After about a 15-minute interval, I saw a man coming up through the woods headed toward the flatbed truck. I assumed it was its driver on the way back to work after his queer quickie in the park. But as the man emerged from the foliage his Park Service uniform made me realize that something was up other than the putrefied penises of these trolling dirtbags. Where the heck had this Park ranger come from?? There had been a patrol car that had cruised through the lot a couple of times before the pervs showed up but that was routine police procedure for the Valley Forge Park Guards.

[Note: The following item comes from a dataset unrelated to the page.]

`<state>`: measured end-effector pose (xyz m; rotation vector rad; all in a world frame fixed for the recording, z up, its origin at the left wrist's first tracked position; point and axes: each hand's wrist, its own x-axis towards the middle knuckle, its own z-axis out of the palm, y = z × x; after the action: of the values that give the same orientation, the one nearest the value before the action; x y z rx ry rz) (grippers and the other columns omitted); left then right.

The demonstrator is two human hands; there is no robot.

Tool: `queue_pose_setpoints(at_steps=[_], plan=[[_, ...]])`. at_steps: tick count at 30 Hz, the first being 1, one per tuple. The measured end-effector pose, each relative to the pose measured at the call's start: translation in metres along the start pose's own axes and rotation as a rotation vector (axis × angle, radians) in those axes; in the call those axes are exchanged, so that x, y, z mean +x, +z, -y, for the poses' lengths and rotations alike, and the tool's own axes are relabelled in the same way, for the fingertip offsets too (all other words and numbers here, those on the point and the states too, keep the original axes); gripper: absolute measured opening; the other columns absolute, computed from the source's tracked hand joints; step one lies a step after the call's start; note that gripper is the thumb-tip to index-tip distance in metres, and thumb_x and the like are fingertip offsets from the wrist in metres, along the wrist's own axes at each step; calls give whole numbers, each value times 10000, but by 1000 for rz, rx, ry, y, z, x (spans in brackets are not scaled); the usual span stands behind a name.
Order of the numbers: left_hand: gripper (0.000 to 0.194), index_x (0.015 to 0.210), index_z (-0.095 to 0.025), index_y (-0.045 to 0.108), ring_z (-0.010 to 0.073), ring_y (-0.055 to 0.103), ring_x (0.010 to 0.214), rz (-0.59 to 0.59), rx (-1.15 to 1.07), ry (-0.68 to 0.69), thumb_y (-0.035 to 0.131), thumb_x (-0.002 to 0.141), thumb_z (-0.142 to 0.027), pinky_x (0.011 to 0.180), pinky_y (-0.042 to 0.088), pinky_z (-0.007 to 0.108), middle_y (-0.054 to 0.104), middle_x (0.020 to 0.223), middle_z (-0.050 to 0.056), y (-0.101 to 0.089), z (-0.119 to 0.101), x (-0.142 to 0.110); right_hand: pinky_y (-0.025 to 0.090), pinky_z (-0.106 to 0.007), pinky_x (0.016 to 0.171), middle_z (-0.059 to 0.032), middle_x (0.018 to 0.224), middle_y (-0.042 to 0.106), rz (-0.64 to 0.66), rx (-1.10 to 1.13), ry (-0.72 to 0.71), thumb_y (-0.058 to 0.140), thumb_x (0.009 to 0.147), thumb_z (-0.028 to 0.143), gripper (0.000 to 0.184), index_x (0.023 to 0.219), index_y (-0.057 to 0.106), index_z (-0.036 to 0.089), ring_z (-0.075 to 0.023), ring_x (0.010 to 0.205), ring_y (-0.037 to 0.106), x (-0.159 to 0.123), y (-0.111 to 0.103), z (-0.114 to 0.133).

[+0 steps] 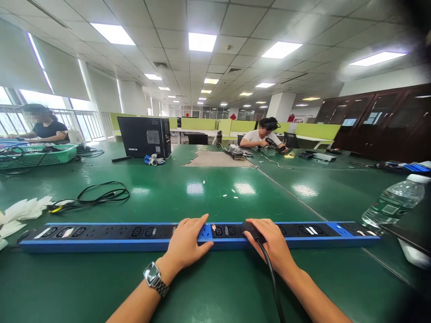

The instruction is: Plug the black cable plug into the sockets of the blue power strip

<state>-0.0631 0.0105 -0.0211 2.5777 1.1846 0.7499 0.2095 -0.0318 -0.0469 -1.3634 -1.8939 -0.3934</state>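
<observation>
A long blue and black power strip [124, 232] lies across the green table in front of me, with several sockets along its top. My left hand [186, 240] rests over the strip left of its middle, fingers stretched out and thumb apart. My right hand [271, 242] grips a black power plug [253, 231] at the strip's top face, right of the middle. Whether its pins sit in a socket is hidden. From the plug a black cord runs down toward me past my right wrist.
A coiled black cable [104, 195] and white crumpled paper [25, 211] lie at left. Behind stand a black computer case [144, 137] and a green basket [62, 154]. A water bottle [393, 202] leans at right. Two people sit at the table's far sides.
</observation>
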Motion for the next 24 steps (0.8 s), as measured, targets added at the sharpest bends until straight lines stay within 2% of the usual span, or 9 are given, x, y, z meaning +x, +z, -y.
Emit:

So as I continued to watch, another cop/ranger emerged from the woods and then another. All of a sudden, two patrol cars came screeching into the lot lights flashing, one parking alongside the flatbed truck, the other zooming behind the red pick-up. About 6 to 8 rangers flooded the area, some marching down into the woods, some jotting down license plate numbers. Finally, the flatbed truck driver came trudging up to his rig escorted by officers and holding what I assumed was a citation/summons. Then the high-end model car meat chaser also came out of the woods and he too was carrying a summons. Red Pick-Up was still unaccounted for when I finally gave up my vantage point and headed out for more uplifting pursuits.
The Gay Community sidesteps this lawbreaking health-hazardous behavior by claiming that it’s straight married men who do all the public cruising, not gay men. Well, we could have a long-winded discussion about why anyone would describe a man who consistently seeks man-on-man anonymous sex as straight. And we could ask why gay community groups and publications would bother to broadcast the locations of public cruising zones for their gay devotees if the only cocksuckers showing up for the public sex parties are the ‘straight’ ones. But then such discussions would only confuse the problem with actual facts, and as we know, facts are verboten when addressing the foibles of America’s gay divas.
It’s quite reassuring to know that the Park Service is taking this criminal activity seriously. But handing out citations isn’t going to effectively fix the problem. But hey, thanks for the effort, Park Service.